The burst of energy from the early 1950s to the mid-1960s established Dev Anand, Raj Kapoor and Dilip Kumar as Hindi filmdom’s trimurti. The aura they acquired was never to leave them. How dazzling was this phenomenon? An analogy may help. It was some cosmic magic that caused, in the short two years between July 1972 and November 1974, four babies to be born in four unrelated parts of the country. A quarter-century later, Saurav Ganguly, Rahul Dravid, Sachin Tendulkar and V.V.S. Laxman combined to give Indian cricket its greatest middle-order and its most glorious epoch.
The Mumbai trimurti was a similarly miraculous blessing.

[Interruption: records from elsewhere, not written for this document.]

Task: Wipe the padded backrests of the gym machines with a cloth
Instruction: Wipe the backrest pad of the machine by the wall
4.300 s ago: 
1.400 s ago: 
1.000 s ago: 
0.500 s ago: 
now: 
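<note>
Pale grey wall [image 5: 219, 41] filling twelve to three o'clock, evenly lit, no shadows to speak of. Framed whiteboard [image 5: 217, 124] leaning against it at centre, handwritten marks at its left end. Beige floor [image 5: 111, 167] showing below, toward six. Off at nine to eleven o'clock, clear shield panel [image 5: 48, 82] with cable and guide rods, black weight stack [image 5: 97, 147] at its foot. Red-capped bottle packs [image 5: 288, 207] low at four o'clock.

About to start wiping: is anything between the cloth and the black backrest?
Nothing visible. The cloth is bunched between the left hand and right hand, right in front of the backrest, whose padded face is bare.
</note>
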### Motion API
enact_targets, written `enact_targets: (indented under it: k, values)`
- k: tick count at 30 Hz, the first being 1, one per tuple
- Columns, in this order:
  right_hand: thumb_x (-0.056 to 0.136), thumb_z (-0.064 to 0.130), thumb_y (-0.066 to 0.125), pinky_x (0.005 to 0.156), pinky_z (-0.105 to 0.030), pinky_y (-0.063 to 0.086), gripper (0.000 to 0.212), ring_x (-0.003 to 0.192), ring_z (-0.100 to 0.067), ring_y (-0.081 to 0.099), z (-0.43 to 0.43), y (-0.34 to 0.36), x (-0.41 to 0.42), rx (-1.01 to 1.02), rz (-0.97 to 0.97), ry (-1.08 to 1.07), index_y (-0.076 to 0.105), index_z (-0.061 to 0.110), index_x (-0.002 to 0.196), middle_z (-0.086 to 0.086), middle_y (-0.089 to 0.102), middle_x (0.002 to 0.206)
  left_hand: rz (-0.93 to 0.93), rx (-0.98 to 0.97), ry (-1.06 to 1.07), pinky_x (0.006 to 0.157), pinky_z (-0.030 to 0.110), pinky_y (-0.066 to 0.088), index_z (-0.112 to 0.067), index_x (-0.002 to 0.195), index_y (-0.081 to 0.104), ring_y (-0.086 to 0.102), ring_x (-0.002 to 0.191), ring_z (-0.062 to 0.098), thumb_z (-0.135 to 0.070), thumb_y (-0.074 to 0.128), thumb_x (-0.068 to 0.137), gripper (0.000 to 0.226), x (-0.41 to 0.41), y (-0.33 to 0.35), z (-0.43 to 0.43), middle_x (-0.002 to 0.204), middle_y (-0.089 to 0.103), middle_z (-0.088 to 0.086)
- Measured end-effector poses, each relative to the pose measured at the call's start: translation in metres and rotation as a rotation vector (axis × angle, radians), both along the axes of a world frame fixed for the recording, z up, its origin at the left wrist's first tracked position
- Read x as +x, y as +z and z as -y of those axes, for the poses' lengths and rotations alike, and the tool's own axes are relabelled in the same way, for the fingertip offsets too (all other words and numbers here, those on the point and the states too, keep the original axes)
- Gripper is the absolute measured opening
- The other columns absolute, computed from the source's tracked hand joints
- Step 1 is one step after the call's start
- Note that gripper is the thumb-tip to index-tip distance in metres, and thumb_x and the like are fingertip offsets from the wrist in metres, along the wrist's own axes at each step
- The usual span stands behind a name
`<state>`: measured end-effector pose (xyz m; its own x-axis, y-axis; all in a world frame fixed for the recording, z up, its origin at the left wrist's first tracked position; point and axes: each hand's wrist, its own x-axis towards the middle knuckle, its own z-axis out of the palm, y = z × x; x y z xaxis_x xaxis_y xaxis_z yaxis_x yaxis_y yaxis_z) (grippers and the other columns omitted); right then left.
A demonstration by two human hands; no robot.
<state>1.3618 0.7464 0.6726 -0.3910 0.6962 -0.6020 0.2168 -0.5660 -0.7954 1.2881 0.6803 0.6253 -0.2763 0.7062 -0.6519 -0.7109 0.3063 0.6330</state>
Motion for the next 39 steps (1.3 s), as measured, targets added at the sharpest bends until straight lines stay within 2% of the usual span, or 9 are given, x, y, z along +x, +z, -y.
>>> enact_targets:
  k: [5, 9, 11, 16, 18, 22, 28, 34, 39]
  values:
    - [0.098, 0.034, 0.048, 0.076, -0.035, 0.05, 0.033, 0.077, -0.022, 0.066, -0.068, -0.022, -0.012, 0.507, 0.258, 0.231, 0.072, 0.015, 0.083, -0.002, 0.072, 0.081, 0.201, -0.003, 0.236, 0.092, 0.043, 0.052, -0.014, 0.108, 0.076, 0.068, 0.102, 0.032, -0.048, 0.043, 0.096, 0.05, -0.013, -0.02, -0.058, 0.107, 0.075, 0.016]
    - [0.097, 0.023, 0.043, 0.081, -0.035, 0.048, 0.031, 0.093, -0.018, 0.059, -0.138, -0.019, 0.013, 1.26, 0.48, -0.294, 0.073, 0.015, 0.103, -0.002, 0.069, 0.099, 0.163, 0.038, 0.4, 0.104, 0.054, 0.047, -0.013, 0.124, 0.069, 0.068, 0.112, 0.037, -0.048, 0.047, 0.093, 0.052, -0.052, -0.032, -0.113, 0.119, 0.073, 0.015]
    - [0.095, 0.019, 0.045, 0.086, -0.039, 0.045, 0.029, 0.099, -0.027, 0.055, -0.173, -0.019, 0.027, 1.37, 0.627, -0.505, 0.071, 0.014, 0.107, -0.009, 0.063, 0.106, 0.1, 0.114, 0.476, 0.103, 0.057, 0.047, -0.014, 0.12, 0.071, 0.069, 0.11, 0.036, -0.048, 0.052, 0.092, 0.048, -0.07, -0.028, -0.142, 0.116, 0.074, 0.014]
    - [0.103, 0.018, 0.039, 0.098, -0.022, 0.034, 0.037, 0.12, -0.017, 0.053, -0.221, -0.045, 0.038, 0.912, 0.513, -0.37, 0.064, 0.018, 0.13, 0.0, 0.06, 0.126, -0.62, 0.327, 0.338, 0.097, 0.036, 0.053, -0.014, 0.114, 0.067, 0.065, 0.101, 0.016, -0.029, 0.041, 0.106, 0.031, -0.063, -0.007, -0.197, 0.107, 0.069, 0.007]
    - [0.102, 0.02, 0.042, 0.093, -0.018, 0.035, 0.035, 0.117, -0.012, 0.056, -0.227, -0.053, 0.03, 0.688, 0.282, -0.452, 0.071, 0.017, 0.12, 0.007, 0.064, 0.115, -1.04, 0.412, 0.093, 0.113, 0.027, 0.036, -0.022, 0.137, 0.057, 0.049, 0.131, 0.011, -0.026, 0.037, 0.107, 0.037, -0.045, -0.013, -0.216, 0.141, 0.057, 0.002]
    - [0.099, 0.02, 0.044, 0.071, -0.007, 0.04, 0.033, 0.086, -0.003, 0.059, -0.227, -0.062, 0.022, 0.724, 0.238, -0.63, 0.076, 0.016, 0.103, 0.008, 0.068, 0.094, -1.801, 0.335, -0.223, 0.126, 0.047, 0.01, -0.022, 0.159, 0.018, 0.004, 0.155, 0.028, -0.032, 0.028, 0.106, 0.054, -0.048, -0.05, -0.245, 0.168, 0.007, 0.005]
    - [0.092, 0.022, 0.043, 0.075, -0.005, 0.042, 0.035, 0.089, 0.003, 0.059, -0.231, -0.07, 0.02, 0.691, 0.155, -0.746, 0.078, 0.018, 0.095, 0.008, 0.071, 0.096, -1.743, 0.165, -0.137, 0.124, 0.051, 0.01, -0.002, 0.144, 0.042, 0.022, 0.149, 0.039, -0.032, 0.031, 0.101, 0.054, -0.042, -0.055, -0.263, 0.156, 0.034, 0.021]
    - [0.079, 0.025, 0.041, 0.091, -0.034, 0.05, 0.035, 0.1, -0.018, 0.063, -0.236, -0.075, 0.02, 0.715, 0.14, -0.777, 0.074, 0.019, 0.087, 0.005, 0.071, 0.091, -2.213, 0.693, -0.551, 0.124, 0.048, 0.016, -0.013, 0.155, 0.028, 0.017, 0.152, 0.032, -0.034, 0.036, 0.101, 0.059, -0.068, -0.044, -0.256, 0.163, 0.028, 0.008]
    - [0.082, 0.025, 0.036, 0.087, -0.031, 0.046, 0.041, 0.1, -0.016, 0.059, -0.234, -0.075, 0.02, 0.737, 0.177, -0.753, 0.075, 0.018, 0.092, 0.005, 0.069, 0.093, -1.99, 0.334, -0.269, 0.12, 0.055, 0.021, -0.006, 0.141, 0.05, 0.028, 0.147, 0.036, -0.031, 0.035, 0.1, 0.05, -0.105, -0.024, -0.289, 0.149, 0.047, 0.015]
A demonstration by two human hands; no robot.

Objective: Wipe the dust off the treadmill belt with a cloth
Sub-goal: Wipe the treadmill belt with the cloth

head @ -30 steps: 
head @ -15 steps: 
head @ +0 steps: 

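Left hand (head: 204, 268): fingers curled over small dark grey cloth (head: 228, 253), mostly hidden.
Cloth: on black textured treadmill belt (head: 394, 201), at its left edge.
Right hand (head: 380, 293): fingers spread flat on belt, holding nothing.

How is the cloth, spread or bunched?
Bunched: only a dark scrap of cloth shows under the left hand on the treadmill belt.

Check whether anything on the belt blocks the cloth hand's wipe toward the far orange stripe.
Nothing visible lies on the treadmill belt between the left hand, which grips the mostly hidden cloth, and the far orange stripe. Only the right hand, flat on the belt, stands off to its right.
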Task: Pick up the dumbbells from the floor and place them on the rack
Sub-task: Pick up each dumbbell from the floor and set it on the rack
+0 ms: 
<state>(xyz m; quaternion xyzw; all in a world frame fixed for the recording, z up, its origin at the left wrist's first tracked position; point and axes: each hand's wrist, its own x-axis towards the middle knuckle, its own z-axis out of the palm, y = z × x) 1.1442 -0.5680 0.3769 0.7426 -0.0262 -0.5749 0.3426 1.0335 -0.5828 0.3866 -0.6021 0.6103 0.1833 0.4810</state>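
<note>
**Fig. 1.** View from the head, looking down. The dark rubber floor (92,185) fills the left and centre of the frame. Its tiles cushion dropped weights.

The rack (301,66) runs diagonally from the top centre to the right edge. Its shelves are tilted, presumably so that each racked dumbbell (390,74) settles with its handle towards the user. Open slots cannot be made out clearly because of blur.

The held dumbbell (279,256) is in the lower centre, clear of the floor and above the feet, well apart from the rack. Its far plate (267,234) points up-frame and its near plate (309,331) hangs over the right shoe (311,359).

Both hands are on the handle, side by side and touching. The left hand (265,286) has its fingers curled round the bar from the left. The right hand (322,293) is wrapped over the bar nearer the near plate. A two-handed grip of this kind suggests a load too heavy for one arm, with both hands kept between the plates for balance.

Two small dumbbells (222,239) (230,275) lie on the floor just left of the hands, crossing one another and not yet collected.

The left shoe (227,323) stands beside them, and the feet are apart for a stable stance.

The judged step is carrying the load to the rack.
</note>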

In a narrow two years beginning in the winter of 1922, destiny gave India Dilip Kumar, Dev Anand, and Raj Kapoor. Astonishingly, the three of them hardly worked with each other. Dilip Kumar appeared with Raj Kapoor in one film and with Dev Anand in one. Raj Kapoor and Dev Anand had not one release together. A movie with all three was planned but never made.
Though the passage of life gave the three titans fulfilling marriages, each had a tragic romance to his name — the shining light, unreachable and unattainable, that makes love such a Sisyphean quest, and gives our legends the melancholy we desire of them. Raj Kapoor can never be mentioned without Nargis. Dilip Kumar would have married Madhubala had her father not played difficult. As for Dev Anand, he even gave a ring to Suraiya, but her grandmother objected to a Hindu groom. Suraiya, heartbroken but stoic as only the greatest artistes can be, never married and died, still single, a few years ago. It is said she loved Dev Anand till her last breath.
Were Dev, Dilip and Raj superior actors and better human beings than Salman, Shah Rukh and Aamir? Not really. What makes a difference is the perception of access. The movie stars of the 1950s had a Garbo-esque mystique to them that today’s actors simply cannot have and cannot afford to have. Dilip Kumar was not on chat shows every evening. Dev Anand didn’t urge you to drink cola as a tonic for life. His life was its own tonic. May he intoxicate the angels.